API 1133: applies to new and existing hydrocarbon pipelines that transport gas and hazardous liquids. This Recommended Practice is intended to apply to onshore waterways and coastal zones that may be susceptible to hydrotechnical hazards. An onshore waterway is any man-made or natural channel through which water flows. Coastal zones extend offshore to a water depth of 15 ft and extend inland to include those areas of land influenced by tidal action, storm surge, back water flooding, and other coastal hazards.
API 1160: provides a process within a management system framework for operators to assess potential risks and make day-to-day decisions. Through effective integrity management, pipeline operators can significantly reduce the likelihood of an incident and adverse effects on the public, employees, and the environment.

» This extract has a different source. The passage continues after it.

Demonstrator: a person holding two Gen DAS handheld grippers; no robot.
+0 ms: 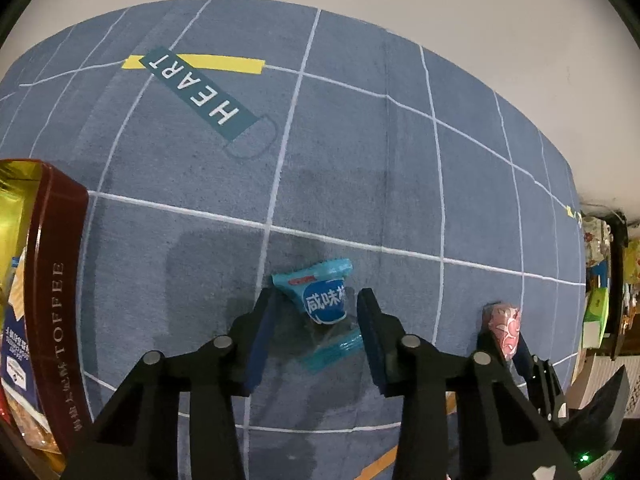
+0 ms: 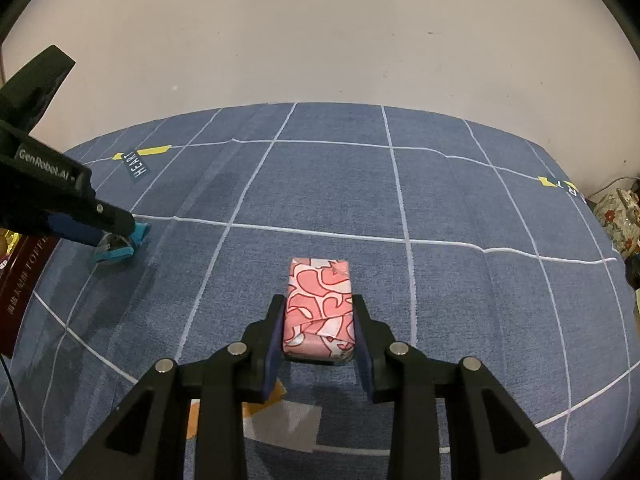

API 1163: overs the use of in-line inspection (ILI) systems for onshore and offshore gas and hazardous liquid pipelines. This includes, but is not limited to, tethered, self-propelled, or free-flowing systems for detecting metal loss, cracks, mechanical damage, pipeline geometries, and pipeline location or mapping, The standard applies to both existing and developing technologies.
API 1176: enhances pipeline integrity by providing a comprehensive guide on how to predict and prevent pipeline failures due to cracking.
API 1178: provides instruction on data integration that supplements other API pipeline integrity documents, specifically API RP 1160, Managing System Integrity for Hazardous Liquid Pipelines for Integrity Management.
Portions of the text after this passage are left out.